Monitoring of macrophage accumulation in statin-treated atherosclerotic mouse model using sodium iodide symporter imaging system.

Author(s) Yoo, R.Ji; Kim, M.Hwan; Woo, S.K.; Kim, K.Il; Lee, T.Sup; Choi, Y.K.; Kang, J.Hyun; Lim, S.Moo; Lee, Y.Jin
Journal Nucl Med Biol
Date Published 2017 May

INTRODUCTION: Macrophages play a key role in atherosclerotic plaque formation in atherosclerosis, but its detailed understanding has poorly investigated until now. Thus, we sought to demonstrate a noninvasive technique for macrophage tracking to atherosclerotic lesions in apolipoprotein E(-/-)(ApoE(-/-)) mice with an imaging system based on sodium iodide symporter (NIS) gene coupled with (99m)Tc-single-photon emission computed tomography (SPECT).

METHODS AND RESULTS: Macrophage cells (RAW264.7) were stably transduced with retrovirus expressing NIS gene (RAW-NIS). In RAW-NIS cells, uptake of (125)I was higher than the parental cells. [(18)F]FDG signals in the aorta at 30weeks on an ApoE(-/-) mice with high cholesterol diet were higher (1.7±0.12% injected dose (ID)) than those in control group (0.84±0.06% ID).

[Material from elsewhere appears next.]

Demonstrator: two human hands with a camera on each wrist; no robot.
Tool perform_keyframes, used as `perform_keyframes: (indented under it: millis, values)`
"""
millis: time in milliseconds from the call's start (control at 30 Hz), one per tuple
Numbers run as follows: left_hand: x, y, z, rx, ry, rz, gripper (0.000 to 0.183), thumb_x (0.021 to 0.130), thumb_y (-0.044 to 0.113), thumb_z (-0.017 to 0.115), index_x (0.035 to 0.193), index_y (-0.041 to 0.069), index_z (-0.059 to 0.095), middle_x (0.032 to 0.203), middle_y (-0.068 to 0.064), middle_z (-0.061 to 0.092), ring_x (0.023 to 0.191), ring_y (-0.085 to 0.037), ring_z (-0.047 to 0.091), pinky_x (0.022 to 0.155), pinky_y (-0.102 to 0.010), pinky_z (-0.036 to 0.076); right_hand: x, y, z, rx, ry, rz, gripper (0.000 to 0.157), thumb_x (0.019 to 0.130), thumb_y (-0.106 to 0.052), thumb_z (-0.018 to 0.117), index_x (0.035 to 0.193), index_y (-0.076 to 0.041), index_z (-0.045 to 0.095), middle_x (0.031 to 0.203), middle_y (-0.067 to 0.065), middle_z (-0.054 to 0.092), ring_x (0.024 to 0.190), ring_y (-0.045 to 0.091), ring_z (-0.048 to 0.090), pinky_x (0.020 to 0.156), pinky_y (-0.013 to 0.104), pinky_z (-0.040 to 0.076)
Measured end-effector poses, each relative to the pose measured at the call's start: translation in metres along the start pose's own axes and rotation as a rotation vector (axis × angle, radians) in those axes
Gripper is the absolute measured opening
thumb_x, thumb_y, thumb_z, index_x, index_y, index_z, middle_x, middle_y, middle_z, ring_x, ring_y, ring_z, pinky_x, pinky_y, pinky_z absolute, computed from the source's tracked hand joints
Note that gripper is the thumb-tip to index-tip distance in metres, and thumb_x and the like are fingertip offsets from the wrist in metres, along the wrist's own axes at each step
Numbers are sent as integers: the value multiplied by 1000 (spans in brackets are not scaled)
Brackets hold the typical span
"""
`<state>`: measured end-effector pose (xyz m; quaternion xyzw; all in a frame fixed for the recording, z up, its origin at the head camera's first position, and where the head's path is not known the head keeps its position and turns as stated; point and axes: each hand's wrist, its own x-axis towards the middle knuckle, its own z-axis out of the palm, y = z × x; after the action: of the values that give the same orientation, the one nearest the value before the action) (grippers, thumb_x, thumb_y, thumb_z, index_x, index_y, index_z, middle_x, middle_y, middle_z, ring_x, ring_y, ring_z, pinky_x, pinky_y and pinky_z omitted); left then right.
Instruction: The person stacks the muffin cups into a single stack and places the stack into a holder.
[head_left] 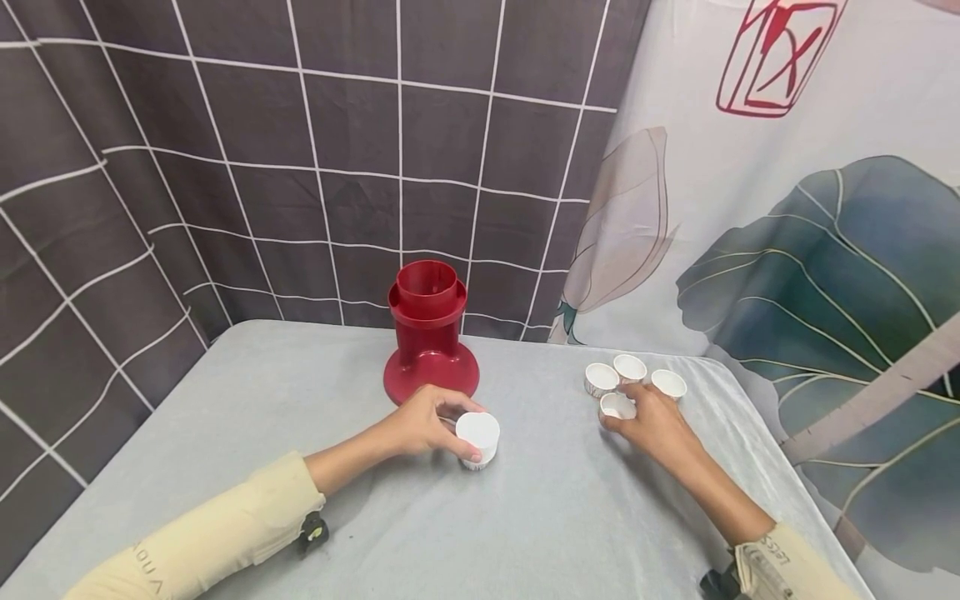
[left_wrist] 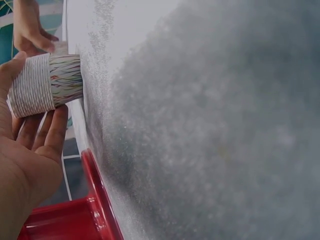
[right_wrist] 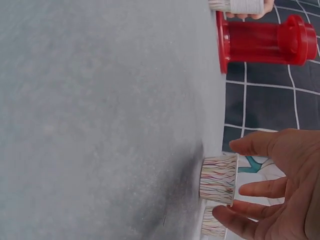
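In the head view my left hand holds a stack of nested small paper cups between thumb and fingers. The left wrist view shows many white rims as rings, with the lowest cup patterned in wavy coloured lines and its base right at the table. At the right, my right hand reaches over a single upright paper cup. In the right wrist view, thumb and spread fingers stand around its rim, with gaps showing. Three similar paper cups stand just beyond, near the fingertips.
A red stand with a round base and a hollow, double-rimmed top stands behind my left hand. Grey cloth covers the table. A dark tiled curtain and a white leaf-patterned curtain hang behind its far edge.
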<state>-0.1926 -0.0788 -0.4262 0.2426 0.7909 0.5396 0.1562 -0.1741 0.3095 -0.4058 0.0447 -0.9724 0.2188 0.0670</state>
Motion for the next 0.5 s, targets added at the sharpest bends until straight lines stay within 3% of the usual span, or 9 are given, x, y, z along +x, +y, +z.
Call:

Through (99m)Tc-SPECT/computed tomography (CT), in the RAW-NIS cell injected group, the (99m)Tc-pertechnetate uptake in aorta was higher than control groups. However, according to atorvastatin treatment, RAW-NIS cell recruitment reduced to the aorta. Area of (99m)Tc-pertechnetate uptake was positively correlated with immunostaining results against macrophage antigen (CD68). Cholesterol and low-density lipoprotein levels of atorvastatin-treated group showed lower than those of atorvastatin-untreated group, but did not reach statistical difference.

CONCLUSIONS: This novel approach to tracking macrophages to atherosclerotic plaques in vivo can be applied for studies of arterosclerotic vascular disease.

DOI 10.1016/j.nucmedbio.2017.01.009
ISSN 1872-9614
Citation Nucl Med Biol. 2017;48:4551.